Additionally, lower natural gas and crude oil prices could adversely impact our
ability to receive any proceeds from the sale of our prospects. If this happens,
it may be necessary for us to raise additional funds.

1)       We have approximately 375,725 callable common stock purchase warrants
         outstanding exercisable at a price of $7.50 per share. We are able to
         call these warrants at any time after our common stock has traded on
         Nasdaq at a market price equal to or exceeding $10.00 per share for 10
         consecutive days which was achieved in July 2000. It is our intent to
         call all of these warrants at such time, if and when, the cash is
         needed to fund capital requirements. We will receive proceeds equal to
         the exercise price times the number of shares which are issued from the
         exercise of warrants net of commission to the broker of record, if any.

                                      -15-


         We could realize net proceeds of approximately $2,814,500 from the
         exercise of all of these warrants. There is no assurance that any
         warrants will be exercised or that we will ever realize any proceeds
         from the $7.50 warrant calls. However, due to current market conditions
         and the current price of our stock, it is not probable that we will
         call these warrants in the first half of 2002.

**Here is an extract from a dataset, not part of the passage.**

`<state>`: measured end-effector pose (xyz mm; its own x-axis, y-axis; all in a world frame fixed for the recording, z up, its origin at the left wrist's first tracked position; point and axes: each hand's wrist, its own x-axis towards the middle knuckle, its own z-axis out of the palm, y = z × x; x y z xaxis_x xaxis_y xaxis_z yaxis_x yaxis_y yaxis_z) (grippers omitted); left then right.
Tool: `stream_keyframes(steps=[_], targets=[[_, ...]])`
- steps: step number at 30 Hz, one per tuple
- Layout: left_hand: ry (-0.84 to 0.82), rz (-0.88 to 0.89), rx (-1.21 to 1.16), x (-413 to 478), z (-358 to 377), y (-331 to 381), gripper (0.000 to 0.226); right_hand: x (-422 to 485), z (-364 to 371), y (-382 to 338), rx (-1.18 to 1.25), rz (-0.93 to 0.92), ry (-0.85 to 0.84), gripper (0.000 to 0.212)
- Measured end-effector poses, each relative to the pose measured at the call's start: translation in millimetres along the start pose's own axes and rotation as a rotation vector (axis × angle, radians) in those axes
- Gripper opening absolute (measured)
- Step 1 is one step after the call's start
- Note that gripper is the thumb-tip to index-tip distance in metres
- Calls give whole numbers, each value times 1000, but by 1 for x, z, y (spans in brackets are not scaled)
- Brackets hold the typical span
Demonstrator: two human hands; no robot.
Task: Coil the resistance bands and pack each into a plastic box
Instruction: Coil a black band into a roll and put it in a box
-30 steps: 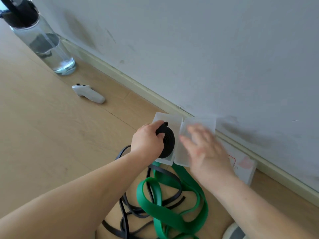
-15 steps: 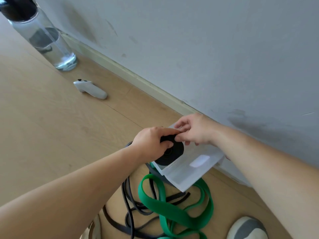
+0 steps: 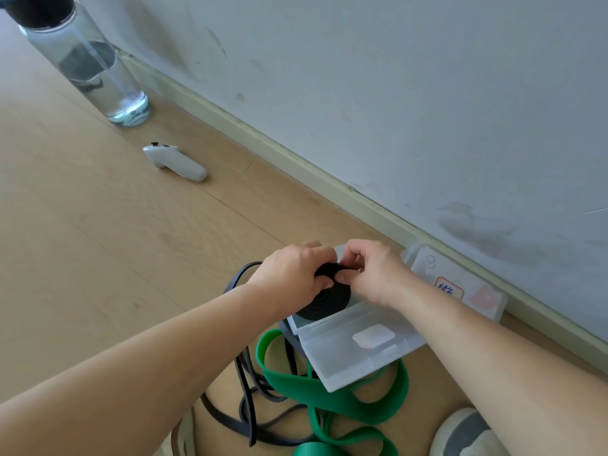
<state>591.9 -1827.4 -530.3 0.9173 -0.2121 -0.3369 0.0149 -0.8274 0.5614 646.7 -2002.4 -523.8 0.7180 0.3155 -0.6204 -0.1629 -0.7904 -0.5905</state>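
A grey scuffed wall (image 3: 394, 93) fills the upper right of the frame, and a pale wooden floor (image 3: 82, 241) runs across the left and bottom. At bottom centre a green band (image 3: 329, 399) lies in loose loops, tangled with a loose dark band (image 3: 246, 399). A water bottle (image 3: 88, 64) stands at upper left. A clear plastic box (image 3: 348, 357) lies open on top of the bands at lower centre, its lid folded toward the viewer. A second box (image 3: 460, 284), closed and labelled, rests against the baseboard at right. A shoe (image 3: 467, 432) shows at lower right.

The coiled black band (image 3: 325, 299) sits in the open box's far half. The left hand (image 3: 292, 271) grips it with fingers curled over the coil, and the right hand (image 3: 371, 271) pinches its upper edge between thumb and forefinger. A white controller (image 3: 174, 162) lies left of centre.
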Motion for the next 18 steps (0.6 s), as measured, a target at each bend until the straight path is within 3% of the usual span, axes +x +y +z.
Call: stream_keyframes(steps=[4,10,14,18], targets=[[83,59,300,-9,-11,1,37,-2,3,2,-29,35,13,19],[-1,42,154,-49,-3,-11,74,-5,11,0,-59,-2,5,17],[66,-41,135,-62,9,-15,69,-7,18,1,-36,-39,-15,24],[11,-144,-27,-62,19,-14,80,-16,20,5,-58,-41,-54,35]])
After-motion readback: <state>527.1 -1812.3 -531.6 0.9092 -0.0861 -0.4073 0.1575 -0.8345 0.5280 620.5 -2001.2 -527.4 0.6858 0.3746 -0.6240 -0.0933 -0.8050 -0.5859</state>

2)       We may seek mezzanine financing, if available, on terms
         acceptable to us. Mezzanine financing usually involves debt with a
         higher cost of capital as compared to conventional bank financing.
         We would seek mezzanine financing in the range of $1,000,000 to
         $5,000,000. We would seek to use this means of financing in the
         event that a particular acquisition did not have sufficient proved
         producing reserve collateral to support a conventional bank loan.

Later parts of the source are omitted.